The task ->
In the entries below, repeat only the lines between those holding "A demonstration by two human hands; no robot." and "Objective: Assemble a", inclusive. Leave pictures out.
▶
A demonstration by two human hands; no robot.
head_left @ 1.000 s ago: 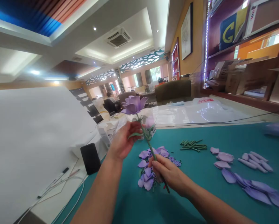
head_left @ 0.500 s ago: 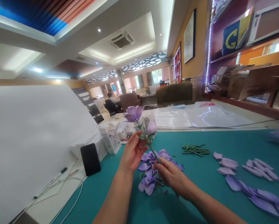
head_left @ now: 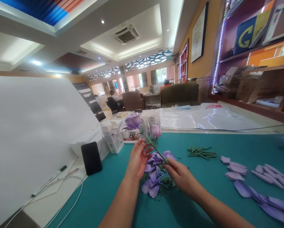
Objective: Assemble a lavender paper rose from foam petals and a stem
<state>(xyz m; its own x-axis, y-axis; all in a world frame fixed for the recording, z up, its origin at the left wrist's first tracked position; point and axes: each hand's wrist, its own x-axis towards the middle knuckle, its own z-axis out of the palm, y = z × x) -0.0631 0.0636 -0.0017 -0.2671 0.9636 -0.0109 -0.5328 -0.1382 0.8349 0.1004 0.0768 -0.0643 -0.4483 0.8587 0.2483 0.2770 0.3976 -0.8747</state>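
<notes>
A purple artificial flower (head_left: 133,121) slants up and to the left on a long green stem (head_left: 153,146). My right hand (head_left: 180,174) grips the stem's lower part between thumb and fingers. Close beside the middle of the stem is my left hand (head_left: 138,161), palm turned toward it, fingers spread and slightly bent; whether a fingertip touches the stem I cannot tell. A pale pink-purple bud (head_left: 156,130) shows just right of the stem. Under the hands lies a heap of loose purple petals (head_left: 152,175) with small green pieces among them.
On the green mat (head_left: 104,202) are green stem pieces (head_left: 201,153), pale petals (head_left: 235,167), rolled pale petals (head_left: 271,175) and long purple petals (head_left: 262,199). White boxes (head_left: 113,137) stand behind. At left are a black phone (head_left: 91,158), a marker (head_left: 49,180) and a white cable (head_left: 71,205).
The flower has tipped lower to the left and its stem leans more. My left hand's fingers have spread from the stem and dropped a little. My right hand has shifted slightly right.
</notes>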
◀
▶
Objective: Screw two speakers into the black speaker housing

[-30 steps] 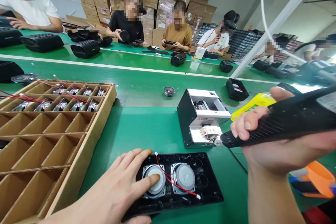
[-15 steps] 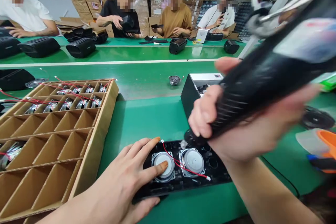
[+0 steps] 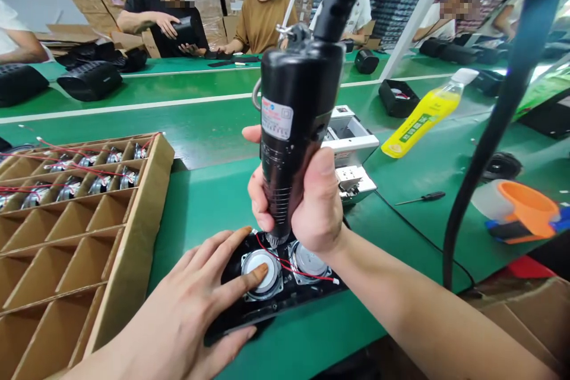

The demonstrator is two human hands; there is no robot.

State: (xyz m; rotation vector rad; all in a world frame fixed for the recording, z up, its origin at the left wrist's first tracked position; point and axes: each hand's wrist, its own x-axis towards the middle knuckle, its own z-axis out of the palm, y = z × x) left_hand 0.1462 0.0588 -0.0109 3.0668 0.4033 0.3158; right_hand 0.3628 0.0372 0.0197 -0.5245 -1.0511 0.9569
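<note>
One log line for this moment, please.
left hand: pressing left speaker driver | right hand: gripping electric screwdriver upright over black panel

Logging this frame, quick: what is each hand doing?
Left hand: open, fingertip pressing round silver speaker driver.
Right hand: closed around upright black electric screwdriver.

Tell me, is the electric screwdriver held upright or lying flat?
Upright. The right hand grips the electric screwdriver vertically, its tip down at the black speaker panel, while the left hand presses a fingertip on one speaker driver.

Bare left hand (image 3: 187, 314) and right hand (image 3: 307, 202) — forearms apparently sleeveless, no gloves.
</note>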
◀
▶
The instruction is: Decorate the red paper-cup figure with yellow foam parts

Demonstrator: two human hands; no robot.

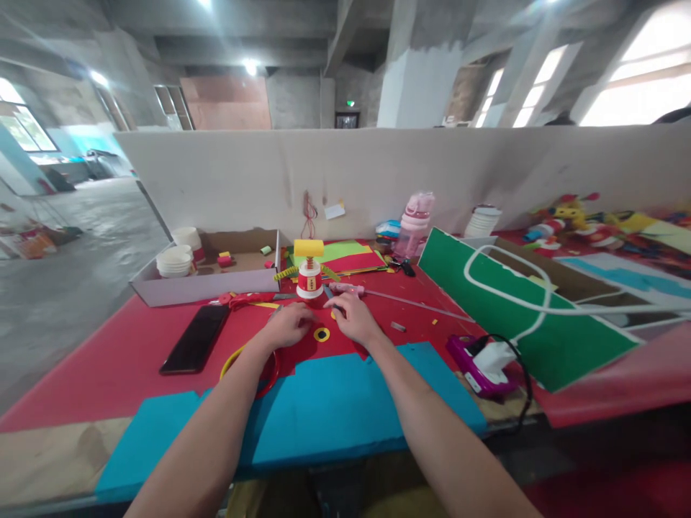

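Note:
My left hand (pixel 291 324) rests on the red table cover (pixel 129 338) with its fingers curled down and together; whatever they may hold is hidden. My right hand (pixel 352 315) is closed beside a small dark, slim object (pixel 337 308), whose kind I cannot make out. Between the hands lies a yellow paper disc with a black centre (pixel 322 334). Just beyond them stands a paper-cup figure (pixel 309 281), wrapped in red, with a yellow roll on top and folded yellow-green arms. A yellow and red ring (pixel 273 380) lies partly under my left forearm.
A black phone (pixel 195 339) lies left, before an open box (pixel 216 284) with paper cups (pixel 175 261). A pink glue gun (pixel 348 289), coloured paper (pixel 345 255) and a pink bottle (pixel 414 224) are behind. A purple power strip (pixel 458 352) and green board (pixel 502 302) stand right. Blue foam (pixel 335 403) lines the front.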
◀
Solution to the problem ->
A demonstration by two human hands; no robot.
head_left @ 1.000 s ago: 
head_left @ 0.500 s ago: 
head_left @ now: 
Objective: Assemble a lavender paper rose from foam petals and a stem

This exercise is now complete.